Photo: Bentley Productions and ITV Independent Productions

My Tried and True Way to Deal With Pandemic Anxiety? Watching British Detective Series

Narrative Entertainment
by Morgane Croissant Nov 25, 2020

In October, I traveled to France to visit my family whom I had not seen for a year. Exactly two days after my arrival, the entire country went into lockdown. COVID-19 cases were dangerously surging, and we were all ordered to stay home, except for the occasional trip to the grocery store and the permitted one-hour walk that could extend no farther than 0.6 miles from our place of residence.

As we are all too familiar with by now, when you’re stuck at home with no end in sight, you need good books and good TV to keep the boredom and relentless anxiety at bay. But not any type of TV will do. My antidote to the stress of lockdown is an old-fashioned British detective story.

Marcella, Bodyguard, or The Fall might be some of the best recent Brit mystery TV out there, but there’s little relief to be had in the nail-biting suspense and psychological torments of their protagonists.

What we need are stories devoid of cliffhangers and unexpected twists, whodunits that make your brain work out the puzzles without letting it go into overdrive, and archetypal characters who are so unbelievable that you don’t invest in their tragedies. What we need are stories that don’t revel in the gore, the sexual, or the suffering.

Modern thrillers be damned. The simple, standalone episodes of late-‘90s Midsomer Murders and Jonathan Creek bring a sense of certainty that’s nowhere to be found in the real world these days. Within an hour, you’re sure to have the story wrapped up nicely, the bad guys in prison, a victim avenged. All done and dusted.

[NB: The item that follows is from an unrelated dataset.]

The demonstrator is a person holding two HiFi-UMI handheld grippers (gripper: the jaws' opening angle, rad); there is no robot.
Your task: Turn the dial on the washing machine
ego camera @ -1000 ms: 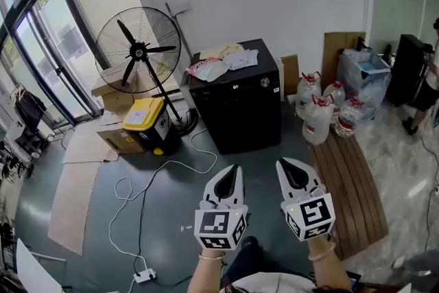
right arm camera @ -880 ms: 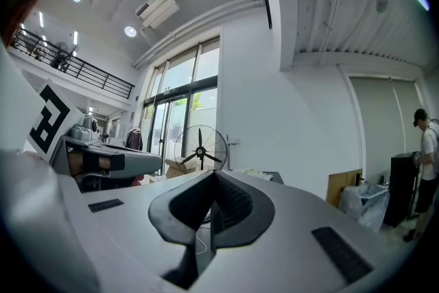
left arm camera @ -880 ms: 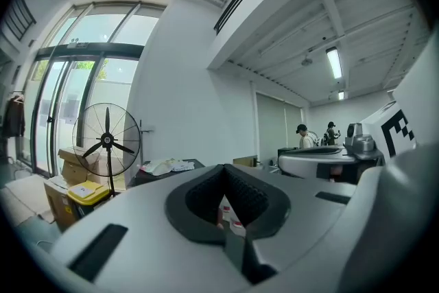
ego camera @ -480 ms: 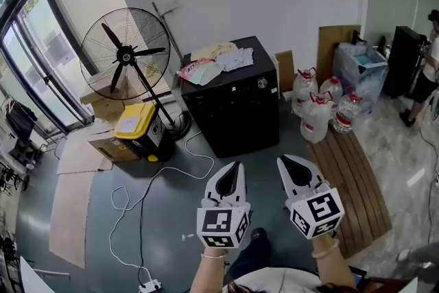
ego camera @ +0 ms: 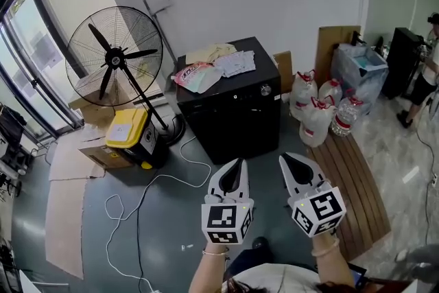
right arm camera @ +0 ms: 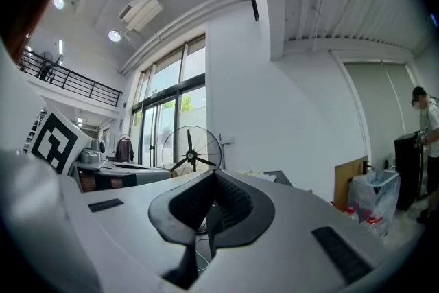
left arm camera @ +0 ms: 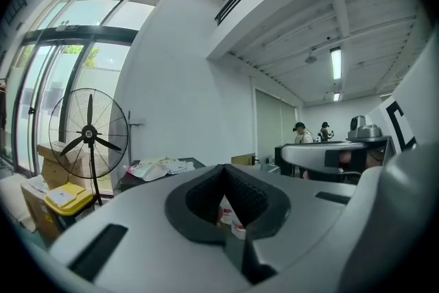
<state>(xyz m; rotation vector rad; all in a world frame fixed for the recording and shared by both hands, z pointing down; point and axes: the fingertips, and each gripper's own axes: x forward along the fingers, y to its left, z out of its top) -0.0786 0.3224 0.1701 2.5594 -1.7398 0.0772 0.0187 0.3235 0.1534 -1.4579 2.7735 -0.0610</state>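
Sitting well ahead of right tongs: dial.

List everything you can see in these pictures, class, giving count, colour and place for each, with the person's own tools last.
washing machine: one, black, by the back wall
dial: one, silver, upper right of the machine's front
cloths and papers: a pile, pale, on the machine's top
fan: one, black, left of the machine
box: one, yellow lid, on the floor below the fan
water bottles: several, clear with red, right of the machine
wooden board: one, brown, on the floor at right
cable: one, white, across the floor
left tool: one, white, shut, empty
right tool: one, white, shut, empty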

But beyond the appeal of the expected and logical closure is the enjoyable naivete of those TV series. Often set in rural villages where the annual garden festival is the biggest event of the year, or in oh-so-perfect Oxford, nothing about the background of the stories are relatable. Have you ever heard of a wealthy orchid hunter getting stabbed in the back with a pitchfork in their own manor (Midsomer Murders)? Me neither. There’s no real-world equivalent to a magician consultant solving locked-room plots throughout England (Jonathan Creek) or a crossword and opera fanatic tracking murderous university professors in his fancy red Jaguar (Morse). It’s all pure fantasy. Everything about those TV shows is so far away from our reality that it becomes a pleasure to watch, a welcome escape.

There’s also the atmosphere of comfort these shows work hard to establish: Characters drink pints in riverside pubs, live in funky but cozy windmills, read books and knit in chintz armchairs while the birds chirp outside and the milkman makes his daily delivery. There’s no anguish of the world gone berserk or loneliness — there’s mostly warmth, friendships, pleasures, and humor, all of which we need badly this year.

Of course, not everything about these outdated series is enjoyable. There’s next-to-no ethnic, gender, or sexual diversity, and there are sometimes offhand comments or jokes about the LGBTQ community that will have you cringe in disgust. Although they would justly deter some viewers, these moments are sporadic and shouldn’t define the shows in their entirety. And watching these scenes with 2020 eyes, you’ll see how far we’ve come, and how ahead of the game some were (Jonathan Creek’s Maddy is a strong, sexually liberated female character, and Morse’s 1989 Dr. Grayling Russell is a modern feminist and a much-needed LGBTQ ally).

Now is not the time for stressful entertainment; instead, it’s the perfect moment to dive into international TV that’s comforting, simple, and a tad fantastical. And old-timey British detective shows, with their clichéd characters and uncomplicated plotlines, will provide all the easy escape and coziness you need right now.

If you don’t live in the UK and feel like I’ve teased you onto a dead-end road, note that you can access these TV shows on Britbox from the US and Canada for the price of a Netflix subscription.